I grew up in small New England town where the pace of life was a bit slower than city life. In fact when I visited a city and then eventually lived in one, I found myself exhausted and overwhelmed at the end of the day. It was exciting to be in the midst of all the happenings, but I noticed myself getting further and further away from nature and the connection to my body. I often thought, how do these people sustain this level of energy and stimulation all the time? Quick answer, they don’t. Not without a great cost to their physical, mental, and spiritual health. We are a nation that survives on coffee. Really, think about it...how productive would we be without caffeine and sugar to keep us going? Don’t get me wrong, I am not giving up my daily cup of joe anytime soon, but just think about how we keep ourselves going to sustain this whirlwind pace we have created. No one has time for anything anymore!
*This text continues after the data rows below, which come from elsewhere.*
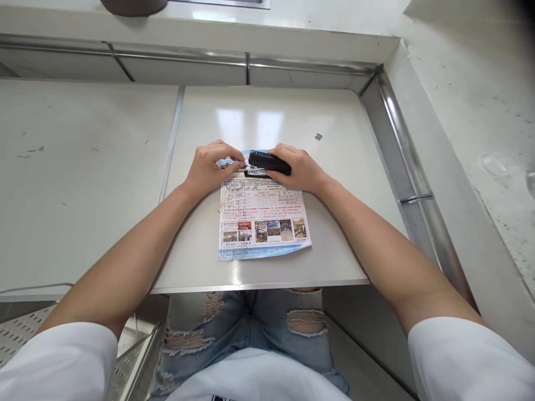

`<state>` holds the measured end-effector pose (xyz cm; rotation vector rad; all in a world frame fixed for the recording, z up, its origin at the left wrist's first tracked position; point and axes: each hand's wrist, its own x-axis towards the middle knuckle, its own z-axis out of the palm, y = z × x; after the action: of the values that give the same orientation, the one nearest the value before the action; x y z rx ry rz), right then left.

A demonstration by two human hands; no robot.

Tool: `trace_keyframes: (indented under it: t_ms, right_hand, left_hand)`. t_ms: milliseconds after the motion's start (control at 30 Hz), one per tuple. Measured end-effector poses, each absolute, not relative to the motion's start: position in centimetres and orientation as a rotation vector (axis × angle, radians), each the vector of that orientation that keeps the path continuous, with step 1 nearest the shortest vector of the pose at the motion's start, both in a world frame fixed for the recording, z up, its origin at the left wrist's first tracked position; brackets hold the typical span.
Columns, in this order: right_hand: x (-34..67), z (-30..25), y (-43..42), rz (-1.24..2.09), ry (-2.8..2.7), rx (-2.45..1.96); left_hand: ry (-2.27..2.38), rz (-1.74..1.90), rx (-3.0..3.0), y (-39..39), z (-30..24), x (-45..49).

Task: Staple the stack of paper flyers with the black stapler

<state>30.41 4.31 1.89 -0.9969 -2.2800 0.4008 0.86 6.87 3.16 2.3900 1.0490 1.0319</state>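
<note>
A printed flyer (pixel 263 223) with text and small photos lies flat on the white table (pixel 271 122). A black stapler (pixel 270 163) rests across the flyer's far edge. My right hand (pixel 298 170) is wrapped around the stapler from the right side. My left hand (pixel 209 167) is curled, its fingertips pinching the flyer's top edge right at the stapler's front end.
A small loose staple piece (pixel 319 136) lies on the table to the far right. A metal rail (pixel 401 161) borders the table's right side, with a grey counter (pixel 480 111) beyond. Another white surface (pixel 83 167) adjoins on the left. A perforated metal shelf (pixel 20 334) sits low left.
</note>
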Motion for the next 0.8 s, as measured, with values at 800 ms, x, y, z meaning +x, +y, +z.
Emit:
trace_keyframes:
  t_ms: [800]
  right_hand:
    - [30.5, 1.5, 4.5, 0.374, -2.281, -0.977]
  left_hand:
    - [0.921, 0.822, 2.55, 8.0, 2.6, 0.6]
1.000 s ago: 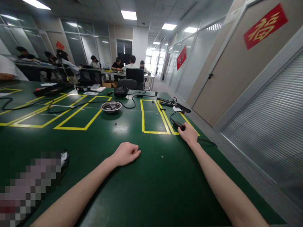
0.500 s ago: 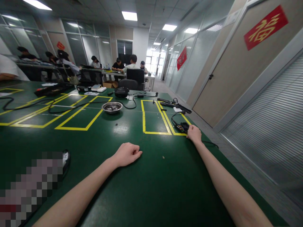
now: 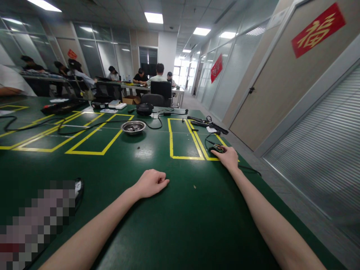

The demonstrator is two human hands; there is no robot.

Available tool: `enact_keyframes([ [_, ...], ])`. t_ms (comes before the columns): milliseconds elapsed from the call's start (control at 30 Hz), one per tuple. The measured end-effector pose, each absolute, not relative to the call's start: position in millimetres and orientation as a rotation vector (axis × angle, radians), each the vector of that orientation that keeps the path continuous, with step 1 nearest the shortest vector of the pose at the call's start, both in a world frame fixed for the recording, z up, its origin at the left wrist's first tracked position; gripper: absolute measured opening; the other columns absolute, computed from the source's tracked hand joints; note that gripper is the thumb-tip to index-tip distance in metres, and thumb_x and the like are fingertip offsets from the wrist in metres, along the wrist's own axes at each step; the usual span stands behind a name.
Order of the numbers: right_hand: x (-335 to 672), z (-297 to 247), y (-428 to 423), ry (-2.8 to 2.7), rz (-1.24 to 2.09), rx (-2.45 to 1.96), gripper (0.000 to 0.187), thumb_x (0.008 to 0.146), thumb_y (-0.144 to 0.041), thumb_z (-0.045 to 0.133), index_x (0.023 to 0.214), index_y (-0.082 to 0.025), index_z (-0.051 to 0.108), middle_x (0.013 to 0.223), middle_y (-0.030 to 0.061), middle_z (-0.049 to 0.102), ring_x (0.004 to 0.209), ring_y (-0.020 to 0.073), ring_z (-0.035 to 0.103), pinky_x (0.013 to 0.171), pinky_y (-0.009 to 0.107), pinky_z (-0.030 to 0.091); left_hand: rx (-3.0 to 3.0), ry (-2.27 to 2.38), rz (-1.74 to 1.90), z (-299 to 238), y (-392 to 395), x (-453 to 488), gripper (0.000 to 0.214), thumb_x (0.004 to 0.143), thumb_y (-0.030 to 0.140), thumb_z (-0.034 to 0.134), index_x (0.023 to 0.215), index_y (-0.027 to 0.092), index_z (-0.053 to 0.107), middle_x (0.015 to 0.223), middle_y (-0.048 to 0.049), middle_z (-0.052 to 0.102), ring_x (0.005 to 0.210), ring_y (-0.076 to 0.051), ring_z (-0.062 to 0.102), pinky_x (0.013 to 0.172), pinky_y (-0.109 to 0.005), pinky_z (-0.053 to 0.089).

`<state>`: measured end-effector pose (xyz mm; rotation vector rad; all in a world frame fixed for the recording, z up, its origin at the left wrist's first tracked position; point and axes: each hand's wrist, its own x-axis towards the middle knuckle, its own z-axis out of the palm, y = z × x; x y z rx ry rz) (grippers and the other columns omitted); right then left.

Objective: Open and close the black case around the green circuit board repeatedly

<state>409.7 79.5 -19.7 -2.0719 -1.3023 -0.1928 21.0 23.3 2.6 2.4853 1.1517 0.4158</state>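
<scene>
My left hand [image 3: 152,182] rests on the green table [image 3: 174,217] in a loose fist, holding nothing that I can see. My right hand [image 3: 229,157] reaches out to the table's right edge and lies over a small black device [image 3: 216,149] with a cable [image 3: 208,137] running from it. The fingers cover the device's near end. It sits on a yellow tape line [image 3: 209,158].
A metal bowl [image 3: 133,127] stands mid-table among yellow taped rectangles. Black cables [image 3: 70,131], a black round case [image 3: 144,109] and tools [image 3: 206,123] lie farther back. A dark object [image 3: 78,187] is near my left elbow. Several people sit at tables beyond. The floor drops off on the right.
My right hand drew back to the right, uncovering the black device, then came forward over it again. My left hand stayed put.
</scene>
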Motion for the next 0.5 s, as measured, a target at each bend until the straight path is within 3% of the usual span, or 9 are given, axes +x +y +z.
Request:
enact_keyframes([
  [133,412,-17,77,-1.238,-0.192,-2.097,0.052,0.079,-0.044,0.068,0.12,-0.012,0.073,0.111,0.0177,0.068,0.098,0.0308,0.065,0.084,0.037,0.051,2.477,1.145,0.418,3,23,21,0.04,0.092,0.035,0.054,0.057,0.019,0.044,0.053,0.0045,0.047,0.051,-0.011,0.042,0.058,-0.025,0.026],
  [233,411,-17,76,-1.235,-0.122,-2.212,0.045,0.082,-0.045,0.065,0.115,-0.016,0.076,0.115,0.0179,0.069,0.098,0.0316,0.068,0.081,0.036,0.052,2.469,1.145,0.416,3,23,21,0.04,0.092,0.034,0.054,0.057,0.018,0.043,0.053,0.0046,0.047,0.051,-0.011,0.042,0.059,-0.025,0.026],
  [500,407,-3,77,-1.287,0.046,-2.309,0.027,0.069,-0.035,0.073,0.087,-0.017,0.082,0.089,0.0167,0.076,0.084,0.0327,0.07,0.067,0.034,0.049,2.474,1.145,0.414,2,23,21,0.039,0.091,0.035,0.054,0.057,0.019,0.044,0.053,0.0045,0.047,0.051,-0.011,0.041,0.058,-0.025,0.025],
])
We are all so busy, yet, depressed, have poor energy, stressed to the max, and often sick as a result.

 

Depression, anxiety, and other mental health disorders can have a strong genetic component, but our lifestyle and diet today is also heavily contributing to the sharp increase in morbidity. We all have experienced some degree of depression at some point in our lives. Major clinical depression is another beast all-together that requires an individualistic treatment plan, often including medication and psychological counseling. There are chemicals in our brains called neurotransmitters that allow our nerves to talk to each other. These include serotonin, dopamine, and norepinephrine-our “feel good” chemicals. It is believed that those who suffer from depression have less of these available, and thus, resulting in a lower mood. Antidepressants help make more of these chemicals available, ultimately improving mood.

 

Exciting new research suggests that there are natural “antidepressants” called polyphenols found in many whole foods we consume. Polyphenols are micronutrients found in many plant foods. The studies suggest that these natural chemicals can affect the physiological and biochemical reactions in our body in the same way that an antidepressant medication would. I am never ceased to be amazed at what nature provides for us and how incredibly intelligent our bodies are! These powerful little mood enhancing nutrients can be found in foods such as apples, kale, berries, grapes, and onions. I would also like to highlight three categories of foods that can be crucial to improving mood.

 

1. Chocolate (dark chocolate, or raw “cacao”): Cacao is raw chocolate before we add the cream, sugar, and flavoring. It is high in antioxidants, contains calming magnesium, and decreases toxic stress hormones like cortisol. You can buy it in it’s raw powder form or eat it as delicious dark chocolate in small doses as it is higher in milk fat and calories.

 

2. Carbs: Carbohydrates have gotten a bad rap lately and partially for good reason:

refined sugar, a huge contributor to obesity and diabetes. Not all carbs are bad, however, and whole grain carbs can promote serotonin production, thus increasing mood. Just choose whole, unprocessed, no sugar added varieties such as oats, brown rice, buckwheat, and quinoa.

 

3. Omega-3’s: We don’t make this essential fatty acid in our bodies so we need to get it from food. The best source is ground flax seed or flax seed oil, but you can also find it in fatty fish such as salmon, tuna, and sardines. If you are vegetarian or vegan, you can buy supplements sourced from algae.

 

Of course, do not stop or change your medication dose without speaking to your doctor first. These foods can absolutely elevate your mood, but it is important that you have adequate support and oversight if you feel your medication treatment needs to be adjusted. The best place to start is to experiment with these types of foods and note how you feel. Keep a journal so you can track progress and what you learn about how food affects your mood. Most importantly, have fun and get your smile on!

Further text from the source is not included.